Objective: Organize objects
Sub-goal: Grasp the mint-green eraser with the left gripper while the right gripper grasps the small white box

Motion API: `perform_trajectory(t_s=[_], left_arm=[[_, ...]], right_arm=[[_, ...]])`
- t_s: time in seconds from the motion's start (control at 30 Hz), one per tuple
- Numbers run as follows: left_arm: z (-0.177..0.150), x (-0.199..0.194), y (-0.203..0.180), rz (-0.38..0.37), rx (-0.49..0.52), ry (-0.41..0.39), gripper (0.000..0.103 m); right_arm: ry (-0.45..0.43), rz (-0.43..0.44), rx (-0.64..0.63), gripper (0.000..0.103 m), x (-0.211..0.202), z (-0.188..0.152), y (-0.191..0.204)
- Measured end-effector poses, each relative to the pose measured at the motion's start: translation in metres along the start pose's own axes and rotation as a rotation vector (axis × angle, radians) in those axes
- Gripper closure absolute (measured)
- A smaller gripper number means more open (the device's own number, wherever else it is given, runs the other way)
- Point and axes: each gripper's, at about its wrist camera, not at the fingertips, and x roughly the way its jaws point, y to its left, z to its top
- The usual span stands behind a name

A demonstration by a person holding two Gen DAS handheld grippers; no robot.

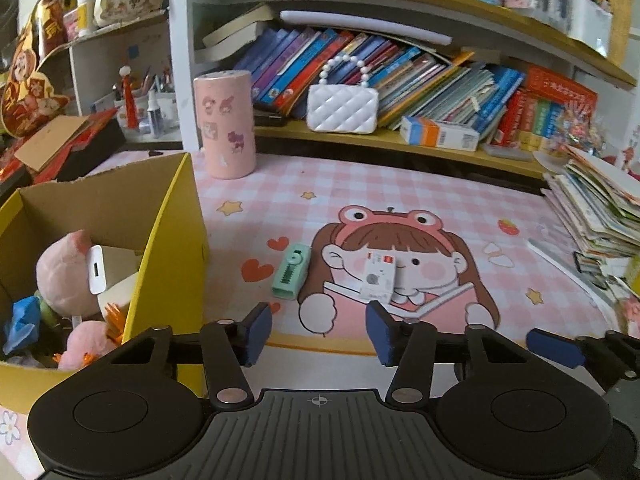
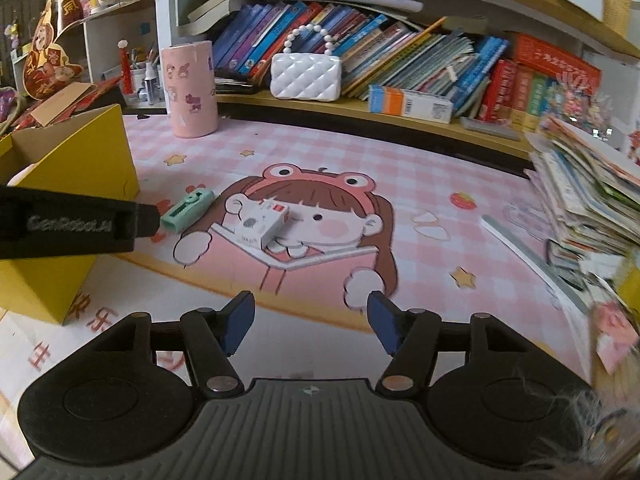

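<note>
Just right of the yellow cardboard box [image 1: 172, 240], flat on the pink checked mat [image 1: 420, 200]: a mint-green dispenser [image 1: 290, 272], possibly correction tape, and a step further from the box, a small white carton [image 1: 378, 278] with a red mark, resting at an angle. Both loose and in the open, so presumably the last strays to be gathered. Inside the box already: a pink plush toy [image 1: 68, 276] and a white charger block [image 1: 98, 276], heaped loosely, which suggests the box serves as the catch-all here. Hovering short of the carton and tipped downward, the left gripper [image 1: 318, 328], jaws about half apart, nothing between the blue pads. Out beyond it on the side away from the box, the right gripper [image 2: 312, 320], likewise partly spread and empty, lined up roughly with the carton from its own view. Looks like a two-handed approach, one item apiece: dispenser for the hand nearer the box, carton for the other, though only a guess. Behind the box, against the shelf, a pink sticker-covered canister [image 1: 226, 124] standing upright, apparently parked for good. Short trip into the box for either piece; open top, room enough on the near side.
</note>
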Motion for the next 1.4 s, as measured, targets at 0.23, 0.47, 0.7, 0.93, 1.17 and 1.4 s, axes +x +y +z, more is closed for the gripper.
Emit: perform_trajectory(t_s=[0.23,0.47,0.7,0.93,1.17,1.4], left_arm=[[0.013,0.019,0.005,0.052,-0.001,0.016,0.059],[0.031,0.04,0.004,0.08,-0.014,0.018,0.061],[0.043,0.051,0.004,0.105,-0.021,0.021,0.06],[0.045,0.061,0.002,0.116,-0.038,0.042,0.061],[0.041,0.092,-0.005,0.113,-0.051,0.091,0.064],[0.033,0.123,-0.001,0.15,-0.059,0.118,0.068]], right_arm=[[-0.026,0.136,-0.03,0.043,0.05,0.027,-0.006],[-0.026,0.19,-0.087,0.043,0.088,0.042,0.003],[-0.014,0.217,-0.088,0.043,0.113,0.041,0.011],[-0.025,0.198,-0.046,0.072,0.119,0.042,0.001],[-0.037,0.162,0.062,0.074,0.09,0.039,-0.032],[-0.041,0.192,0.123,0.075,0.055,0.035,-0.042]])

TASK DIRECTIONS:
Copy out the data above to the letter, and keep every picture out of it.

SOLUTION TO THIS TASK:
Objective: Organize objects
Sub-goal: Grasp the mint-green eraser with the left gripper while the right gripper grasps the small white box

Motion API: `perform_trajectory(t_s=[_], left_arm=[[_, ...]], right_arm=[[_, ...]])`
- t_s: time in seconds from the motion's start (control at 30 Hz), one per tuple
- Numbers run as follows: left_arm: z (-0.177..0.150), x (-0.199..0.194), y (-0.203..0.180), rz (-0.38..0.37), rx (-0.49..0.52), ry (-0.41..0.39), gripper (0.000..0.103 m); right_arm: ry (-0.45..0.43), rz (-0.43..0.44), rx (-0.64..0.63), gripper (0.000..0.103 m), x (-0.211..0.202), z (-0.188..0.152), y (-0.191..0.204)
- Measured end-effector poses, each relative to the pose measured at the motion's start: translation in metres along the start pose's own axes and rotation as a rotation vector (axis × angle, radians) in those axes
- Gripper closure absolute (measured)
- A smaller gripper number means more open (the device's own number, wherever else it is given, runs the other way)
- Point and axes: each gripper's, at about its wrist camera, not at the fingertips, and x roughly the way its jaws point, y to its left, z to its top
- The usual span stands behind a name

A demonstration by a person holding two Gen DAS handheld grippers; no robot.


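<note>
Just right of the yellow cardboard box [image 1: 172, 240], flat on the pink checked mat [image 1: 420, 200]: a mint-green dispenser [image 1: 290, 272], possibly correction tape, and a step further from the box, a small white carton [image 1: 378, 278] with a red mark, resting at an angle. Both loose and in the open, so presumably the last strays to be gathered. Inside the box already: a pink plush toy [image 1: 68, 276] and a white charger block [image 1: 98, 276], heaped loosely, which suggests the box serves as the catch-all here. Hovering short of the carton and tipped downward, the left gripper [image 1: 318, 328], jaws about half apart, nothing between the blue pads. Out beyond it on the side away from the box, the right gripper [image 2: 312, 320], likewise partly spread and empty, lined up roughly with the carton from its own view. Looks like a two-handed approach, one item apiece: dispenser for the hand nearer the box, carton for the other, though only a guess. Behind the box, against the shelf, a pink sticker-covered canister [image 1: 226, 124] standing upright, apparently parked for good. Short trip into the box for either piece; open top, room enough on the near side.
</note>
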Motion for the next 1.4 s, as measured, targets at 0.23, 0.47, 0.7, 0.93, 1.17 and 1.4 s, axes +x +y +z, more is closed for the gripper.
Emit: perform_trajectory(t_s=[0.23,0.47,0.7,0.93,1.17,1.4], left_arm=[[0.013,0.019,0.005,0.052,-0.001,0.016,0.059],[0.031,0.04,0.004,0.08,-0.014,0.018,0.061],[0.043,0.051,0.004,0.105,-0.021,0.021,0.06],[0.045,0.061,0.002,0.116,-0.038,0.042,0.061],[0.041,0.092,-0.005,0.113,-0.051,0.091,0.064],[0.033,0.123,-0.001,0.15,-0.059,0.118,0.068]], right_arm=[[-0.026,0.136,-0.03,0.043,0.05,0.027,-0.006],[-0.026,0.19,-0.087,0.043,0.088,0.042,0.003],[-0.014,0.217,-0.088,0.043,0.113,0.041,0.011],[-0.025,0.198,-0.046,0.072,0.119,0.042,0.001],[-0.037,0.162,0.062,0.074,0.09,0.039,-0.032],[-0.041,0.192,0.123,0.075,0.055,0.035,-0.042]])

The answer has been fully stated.